Así, a locura, suena el mandato del Señor a Abrahán: “Toma a tu hijo único, al que quieres, a Isaac, y ofrécemelo en sacrificio”.
Y locura nos parece el camino que Abrahán recorre para cumplir el mandato recibido: “Levantó el altar y apiló la leña, ató a su hijo Isaac y lo puso sobre el altar, encima de la leña… tomó el cuchillo para degollar a su hijo”.
Ahora considera lo que en esa locura es fuente de bendición: “Por haber hecho esto, por no haberte reservado tu hijo único, te bendeciré”. “Porque me has obedecido, todos los pueblos del mundo se bendecirán con tu descendencia”.
No es fuente de bendición la sangre, no lo es el holocausto, no lo es el sacrificio; la bendición nace de la obediencia, de la desapropiación.
Y empiezas a entrar en esa locura mayor, en ese misterio insondable de amor, que es la entrega del Hijo de Dios “por todos nosotros”.

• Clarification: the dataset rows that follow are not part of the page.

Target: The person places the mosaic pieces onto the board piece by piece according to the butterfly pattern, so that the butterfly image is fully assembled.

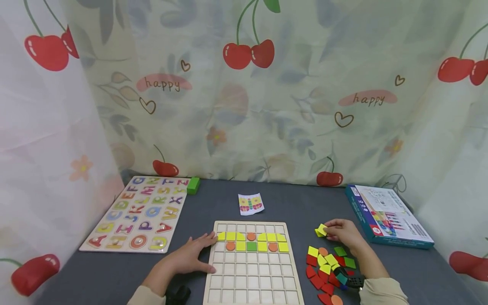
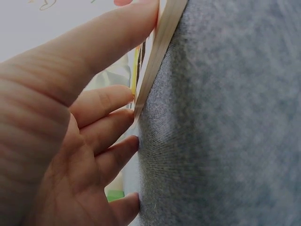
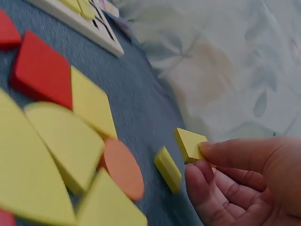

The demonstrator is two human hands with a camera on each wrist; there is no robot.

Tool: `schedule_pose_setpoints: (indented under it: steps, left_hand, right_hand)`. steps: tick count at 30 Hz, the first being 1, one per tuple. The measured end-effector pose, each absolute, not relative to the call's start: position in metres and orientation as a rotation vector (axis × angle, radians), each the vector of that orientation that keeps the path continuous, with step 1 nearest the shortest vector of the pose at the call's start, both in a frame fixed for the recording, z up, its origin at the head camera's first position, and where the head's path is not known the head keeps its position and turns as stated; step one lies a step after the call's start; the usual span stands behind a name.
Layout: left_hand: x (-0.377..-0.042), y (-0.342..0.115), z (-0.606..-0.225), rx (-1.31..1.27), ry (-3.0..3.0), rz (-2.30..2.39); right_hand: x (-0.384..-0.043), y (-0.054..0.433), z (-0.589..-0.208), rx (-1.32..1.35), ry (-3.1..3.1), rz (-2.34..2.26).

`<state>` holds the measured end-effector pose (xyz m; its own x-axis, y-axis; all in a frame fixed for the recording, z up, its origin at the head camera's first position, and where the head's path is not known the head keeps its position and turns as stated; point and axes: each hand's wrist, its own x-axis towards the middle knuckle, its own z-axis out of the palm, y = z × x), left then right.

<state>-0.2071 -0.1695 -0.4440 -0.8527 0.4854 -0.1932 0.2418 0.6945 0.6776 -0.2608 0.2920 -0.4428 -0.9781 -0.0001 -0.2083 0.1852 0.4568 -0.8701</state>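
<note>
My right hand (image 1: 345, 233) pinches a yellow tile (image 3: 188, 143) between thumb and fingers, right of the board. Just beside it a second yellow tile (image 3: 168, 170) is on the cloth, apart from the pile. My left hand (image 1: 190, 256) rests against the left edge of a wooden grid board (image 1: 253, 271), its fingers extended and thumb spread. Two upper rows of the board hold yellow tiles (image 1: 241, 246), orange discs (image 1: 230, 246) and one green square (image 1: 251, 246). Beyond the board lies a small paper card (image 1: 250, 204) with a butterfly-like pattern of coloured shapes.
Loose red, yellow, green and orange pieces (image 1: 317, 281) lie beneath my right forearm. An alphabet puzzle board (image 1: 131, 216) stands at the left, with a green block (image 1: 193, 185) at its far corner. A flat box (image 1: 392, 216) sits at the right. A printed curtain (image 1: 244, 127) surrounds the table.
</note>
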Motion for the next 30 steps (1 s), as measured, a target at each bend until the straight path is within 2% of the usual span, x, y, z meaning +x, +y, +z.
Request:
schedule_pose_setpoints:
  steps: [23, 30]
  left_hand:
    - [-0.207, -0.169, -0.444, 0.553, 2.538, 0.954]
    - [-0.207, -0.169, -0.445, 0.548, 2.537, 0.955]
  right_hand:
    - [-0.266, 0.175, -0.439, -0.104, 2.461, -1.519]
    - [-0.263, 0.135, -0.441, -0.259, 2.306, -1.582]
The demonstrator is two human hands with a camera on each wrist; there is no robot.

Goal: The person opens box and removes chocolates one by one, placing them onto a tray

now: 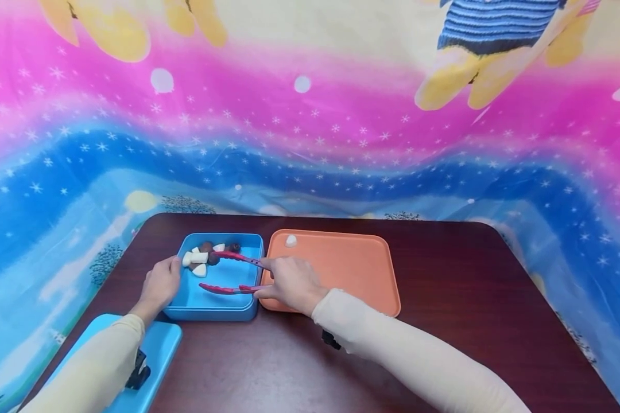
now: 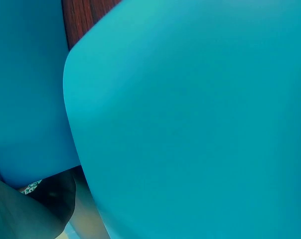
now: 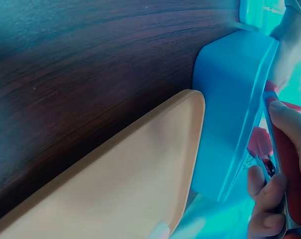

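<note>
My left hand (image 1: 161, 282) grips the left wall of a blue box (image 1: 212, 314), its thumb at the rim. Inside, at the back left, several white pieces (image 1: 199, 258) and dark brown pieces (image 1: 206, 246) lie in a loose heap; their kind is too small to tell. My right hand (image 1: 295, 282) holds a pair of red-tipped tongs (image 1: 236, 257) over the box. The tongs stand spread, one tip by the heap and the other nearer the front, with nothing seen between them. In the right wrist view, fingers and thumb wrap the red tongs handle (image 3: 294, 184).
Against the box's right side lies an orange tray (image 1: 336, 264) with one small white piece (image 1: 291, 241) near its back left corner. A blue lid (image 1: 160, 344) lies at the front left, under the left forearm. Patterned cloth (image 1: 310, 155) hangs behind the dark wooden table (image 1: 444, 298).
</note>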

El apóstol se asoma a ese abismo y pregunta: “El que entregó a su Hijo por nosotros, ¿cómo no nos dará todo con él?”
No se nos dio ese Hijo porque lo hayamos pedido. No se nos dio porque nuestra necesidad fuera grande y universal. Ese Hijo único se nos ha dado porque Dios lo amó a él y nos amó a nosotros.
Y tampoco ahora la bendición vendrá de la sangre, tampoco será su fuente el holocausto, el sacrificio; el Hijo que se nos entrega, será bendición por su desapropiación, por su obediencia: “Por eso, al entrar en el mundo, dice: «Tú no quisiste sacrificios ni ofrendas, pero me formaste un cuerpo; no aceptaste holocaustos ni víctimas expiatorias. Entonces yo dije: He aquí que vengo para hacer, oh Dios, tu voluntad»”.
De ahí que a los redimidos, a los liberados, a los bendecidos, no se les pida sangre sino obediencia, no se les pida sacrificio sino escucha: “Éste es mi Hijo amado; escuchadlo”.
Es como si toda la ley y los profetas se condensaran en ese único mandato: Escuchad a mi Hijo.
Escucha al Hijo el que escucha sus palabras y las pone en práctica.
Escucha al Hijo y conoce a Dios el que escucha a sus enviados.
Escucha al Hijo y cuida de él el que escucha el clamor de los pobres y cuida de ellos.
Son madre y hermanos de ese Hijo quienes escuchan la palabra de Dios y la cumplen.
Son dichosos, verdaderamente dichosos, los que escuchan la palabra de Dios –la palabra del Hijo, la Palabra que es el Hijo- y la cumplen.
Dichosa aquella María, hermana de Marta, que, sentada a los pies del Señor, escuchaba su palabra.
Dichosos también los muertos, pues con ese Hijo que el amor de Dios nos ha dado, ha llegado la hora en que “los muertos oirán su voz, y los que hayan oído vivirán”.
No hay Iglesia si no hay escucha del Hijo, si no hay escucha de la palabra del Señor, si no hay escucha de los pobres.
Escucha al Hijo, y “caminarás en presencia del Señor en el país de la vida”. Escucha, y vivirás.